Before moving to Michigan from Boise, Idaho, in 1998, Glenn led the successful 1980′s effort to win legislative and ballot approval of a Right to Work law in that state, banning compulsory union membership or financial support as a condition of employment. He and epic Hollywood actor and former Screen Actors Guild (AFL-CIO) president Charlton Heston, who grew up in St. Helen, Michigan, were named co-recipients of the Center for the Study of Market Alternatives’ “Freedom Fighter of the Year” award for their leadership in that campaign. Glenn persuaded Heston to appear in both television advertising and at campaign events supporting the law. (Idaho Statesman, Aug. 4, 2010)

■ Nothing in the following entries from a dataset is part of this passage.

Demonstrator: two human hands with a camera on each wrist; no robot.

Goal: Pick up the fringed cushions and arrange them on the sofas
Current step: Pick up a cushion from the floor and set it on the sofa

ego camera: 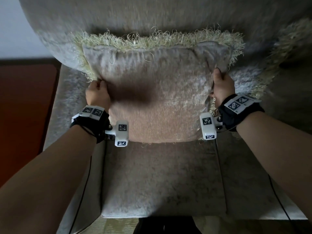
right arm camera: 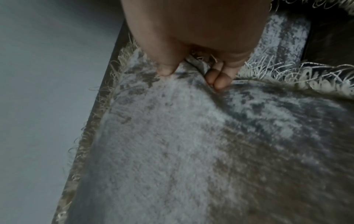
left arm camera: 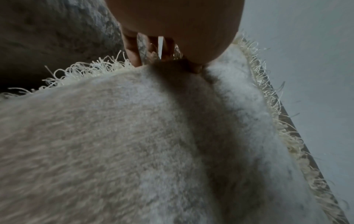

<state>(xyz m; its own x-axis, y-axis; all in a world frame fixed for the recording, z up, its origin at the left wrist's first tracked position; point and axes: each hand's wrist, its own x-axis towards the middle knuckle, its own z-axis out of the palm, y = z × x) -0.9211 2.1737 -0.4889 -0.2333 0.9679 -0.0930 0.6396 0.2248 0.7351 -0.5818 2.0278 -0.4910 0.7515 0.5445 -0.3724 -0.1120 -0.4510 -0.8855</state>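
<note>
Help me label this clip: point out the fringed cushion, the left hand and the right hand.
fringed cushion [ego camera: 160,102]: head view, middle of its front face.
left hand [ego camera: 98,94]: head view, back of the hand.
right hand [ego camera: 222,86]: head view, back of the hand.

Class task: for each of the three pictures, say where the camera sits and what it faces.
Head: on the head, looking down at the fringed cushion over the sofa seat; both forearms show.
Left wrist: along the left hand gripping the cushion's edge.
Right wrist: along the right hand pinching the fabric.
All three share the cushion.
</note>
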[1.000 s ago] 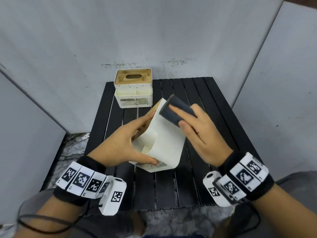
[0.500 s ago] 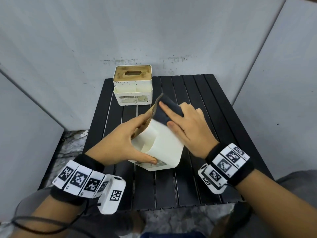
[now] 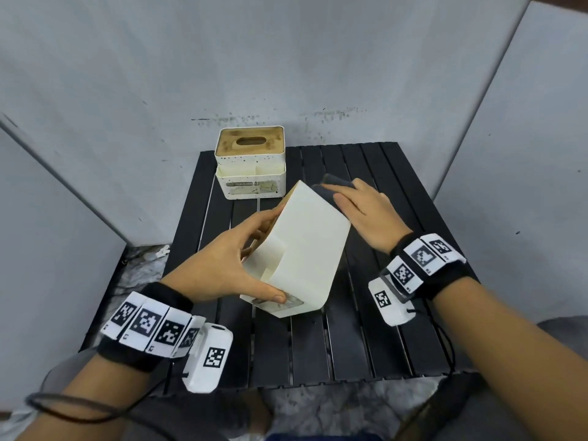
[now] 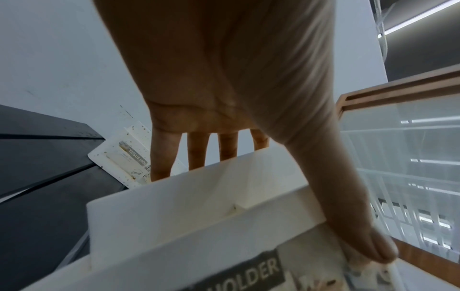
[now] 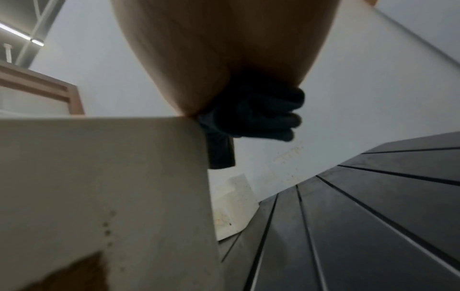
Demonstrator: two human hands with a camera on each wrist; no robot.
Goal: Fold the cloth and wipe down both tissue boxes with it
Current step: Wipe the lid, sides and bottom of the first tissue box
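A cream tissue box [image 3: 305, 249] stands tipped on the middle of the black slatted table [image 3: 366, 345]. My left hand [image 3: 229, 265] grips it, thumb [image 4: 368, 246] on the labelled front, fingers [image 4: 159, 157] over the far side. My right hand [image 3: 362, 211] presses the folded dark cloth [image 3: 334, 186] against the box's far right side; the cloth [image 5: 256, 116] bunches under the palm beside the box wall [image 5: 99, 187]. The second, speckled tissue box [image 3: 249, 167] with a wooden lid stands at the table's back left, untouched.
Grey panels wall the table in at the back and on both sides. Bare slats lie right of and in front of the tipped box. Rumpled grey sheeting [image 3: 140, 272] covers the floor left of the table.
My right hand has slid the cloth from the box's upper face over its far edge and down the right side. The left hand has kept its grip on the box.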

Glenn also served two terms as a county commissioner in Boise, during which he authored the first Medical Savings Account-based health care plan for county employees anywhere in the nation. He was invited to testify about the plan before the U.S. House Civil Service Subcommittee chaired by Rep. John Mica, R-Fl.
   
“We consider (Glenn) a pioneer,” Mica’s senior policy director Dan Moll told the Idaho Statesman newspaper. “The chairman believes (Glenn’s plan) strengthens the free-market aspects of the federal health care program.” (Idaho Statesman, Nov. 30, 1995)

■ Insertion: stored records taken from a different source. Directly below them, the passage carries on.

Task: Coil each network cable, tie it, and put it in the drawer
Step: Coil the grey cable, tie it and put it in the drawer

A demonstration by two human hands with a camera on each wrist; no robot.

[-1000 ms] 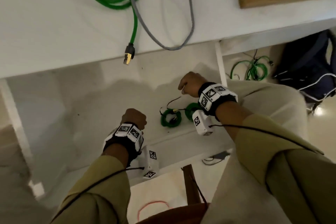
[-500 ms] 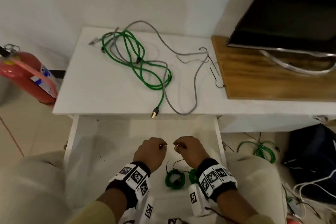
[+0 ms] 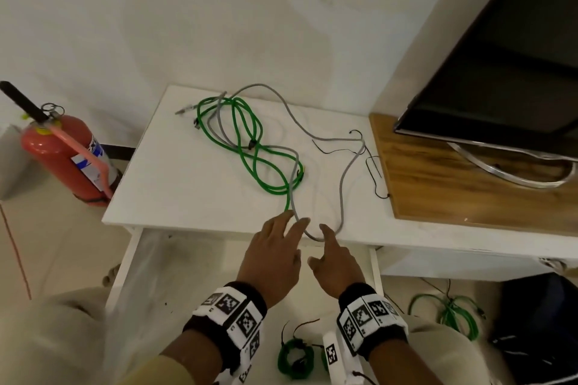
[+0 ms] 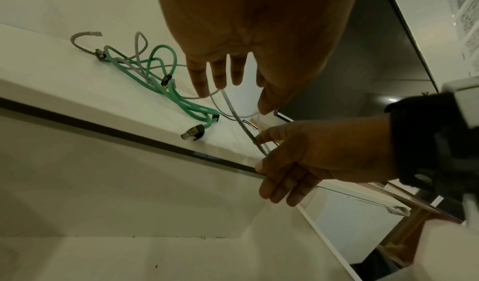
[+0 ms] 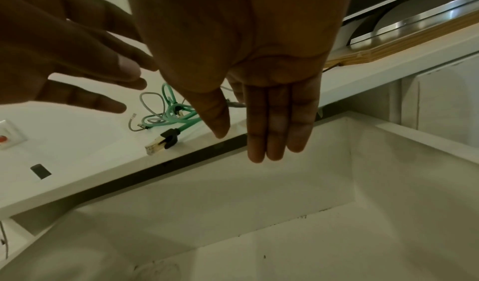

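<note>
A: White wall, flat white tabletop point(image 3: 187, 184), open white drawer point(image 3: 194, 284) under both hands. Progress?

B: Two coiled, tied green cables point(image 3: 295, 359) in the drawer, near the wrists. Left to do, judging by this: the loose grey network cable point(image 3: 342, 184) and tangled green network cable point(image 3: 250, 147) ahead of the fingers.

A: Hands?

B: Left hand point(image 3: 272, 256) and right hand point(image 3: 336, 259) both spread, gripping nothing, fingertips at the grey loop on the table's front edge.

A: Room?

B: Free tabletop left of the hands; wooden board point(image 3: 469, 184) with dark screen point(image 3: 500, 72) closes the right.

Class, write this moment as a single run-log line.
left hand: open, at grey cable | right hand: open, reaching it | green cable: uncoiled on table | drawer: open
</note>
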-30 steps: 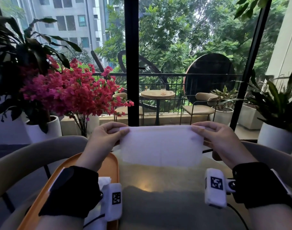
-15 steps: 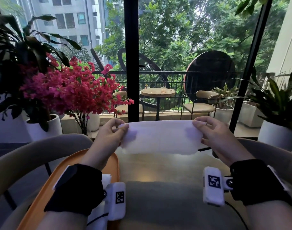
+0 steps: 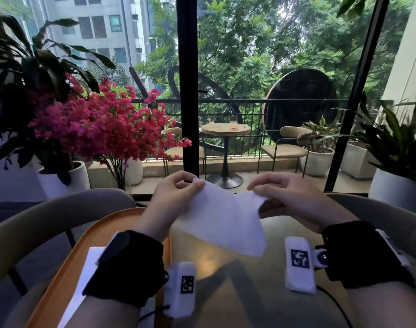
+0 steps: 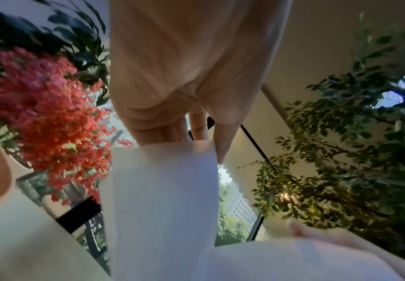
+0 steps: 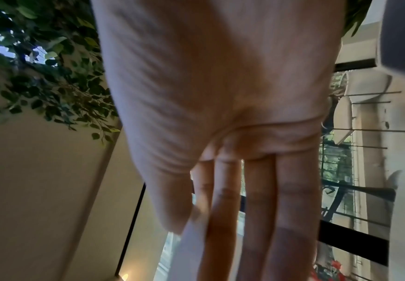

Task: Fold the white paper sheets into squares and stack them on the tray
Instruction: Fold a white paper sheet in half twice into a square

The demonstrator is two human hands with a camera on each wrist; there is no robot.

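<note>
Since a second ago we swing the sheet [image 3: 222, 221] from level to slanting above the table [image 3: 226, 280]. Both hands, left [image 3: 171, 197] and right [image 3: 287, 197], pinch its upper corners; uneven corners could skew the fold beside the tray [image 3: 67, 263].

Left hand [image 3: 171, 197]: bare, no glove or ring visible.
Right hand [image 3: 294, 200]: bare, likewise unadorned.
Left cuff [image 3: 129, 268]: wide black fabric band round the wrist, forearm bare below it.
Right cuff [image 3: 360, 256]: matching black band, with a white strip along its outer right edge.
Left module [image 3: 181, 288]: white rounded block on the inner side of the cuff, bearing a square black-and-white coded marker.
Right module [image 3: 299, 263]: white rounded block with the same kind of marker, joined to the cuff by a small metallic fitting.
Left cable [image 3: 152, 312]: thin, black, leaving the module near its lower end.
Right cable [image 3: 337, 306]: thin, black, curving toward the near edge.
</note>
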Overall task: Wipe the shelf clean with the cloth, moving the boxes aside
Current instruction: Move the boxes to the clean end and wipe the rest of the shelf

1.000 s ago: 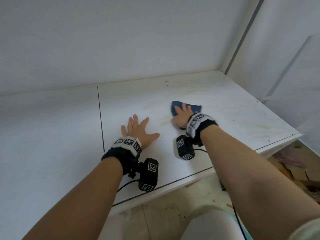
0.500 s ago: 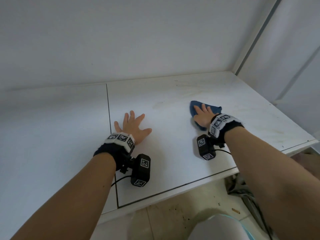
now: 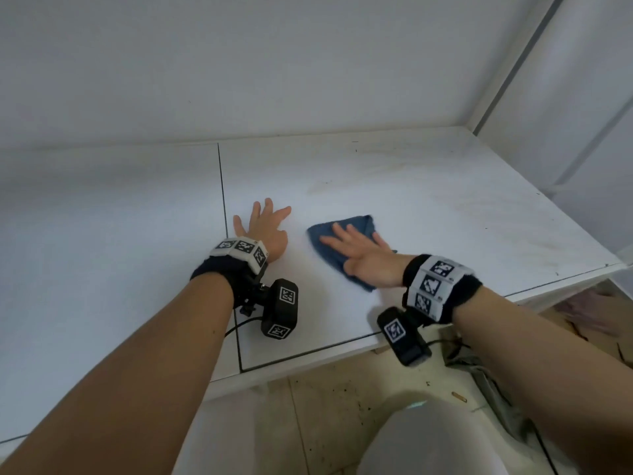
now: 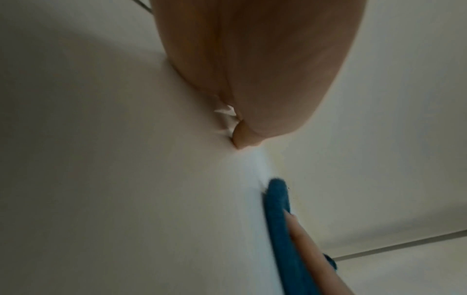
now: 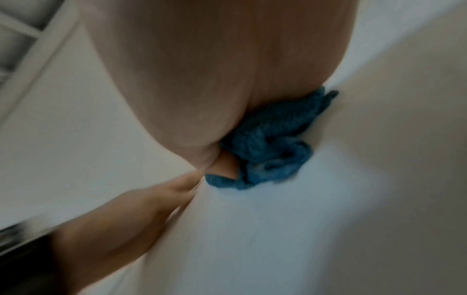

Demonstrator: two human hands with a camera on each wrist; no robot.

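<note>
**Entry: shelf wipe, cloth under right palm**

- Right hand [image 3: 363,258]: fingers straight and spread, pressing flat on the cloth [image 3: 342,248]; nothing curled round it. The cloth lies folded and bunched beneath the palm and fingers, a blue edge showing beyond the fingertips and another below the heel of the hand.
- Left hand [image 3: 263,231]: fingers splayed, resting flat on the bare shelf [image 3: 445,214], just beside the cloth, near the dark seam to its left. It holds nothing.
- Shelf: faint brownish smears beyond the right fingertips, toward the back wall and out to the right of them.
- Boxes: none in view.

Handling note, as judgement: the step in hand is the wiping stroke. Keep the palm weight even so the bunched cloth does not slip out from under the straight fingers; overlap passes, working outward from the fingertips toward the marked patches. The left hand serves well as a brace where it lies, clear of the stroke.
</note>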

Glenn’s pioneering health care reform plan was also featured during a news conference by the U.S. Senate Finance Committee and cited during Senate floor debate on the Kennedy-Kassebaum Health Care Reform bill. He was invited to address the issue before the annual convention of the American Legislative Exchange Council, comprised of state legislators from across the country.

In addition to leading AFA-Michigan, Glenn serves on the board of two other pro-life organizations: Michigan Chooses Life and Michigan Citizens for Life, both of which in 2006 supported an initiative drive for a Personhood Amendment to the state constitution, which did not succeed, that would have declared prenatal children to be persons, with full protection of the law, from the moment of conception.

Glenn served as a Midland County GOP precinct delegate for a decade
and represented the county at half a dozen Michigan Republican Party state conventions. He represented Michigan at the 2008 Republican National Convention as an alternate delegate for former Gov. Mike Huckabee of Arkansas.
 

Glenn enlisted in the U.S. Army Reserves during the Persian Gulf War buildup in 1990
and served eight years as a member of the Reserves and Army National Guard. He was an honor graduate of both basic and advanced individual training, a recipient of two Army Achievement Medals, and an Expert marksman.
 

He also serves as chairman of the Michigan chapter of the Sons and Daughters of Pearl Harbor Survivors. Glenn’s father, James R. Glenn, was a U.S. Marine who survived the December 7, 1941 attack by the Japanese on the U.S. naval base at Pearl Harbor, Hawaii, which prompted America’s entry into World War II.
 

Glenn is a member of Midland Baptist Church,
and he and his wife Annette have five children and one grandchild.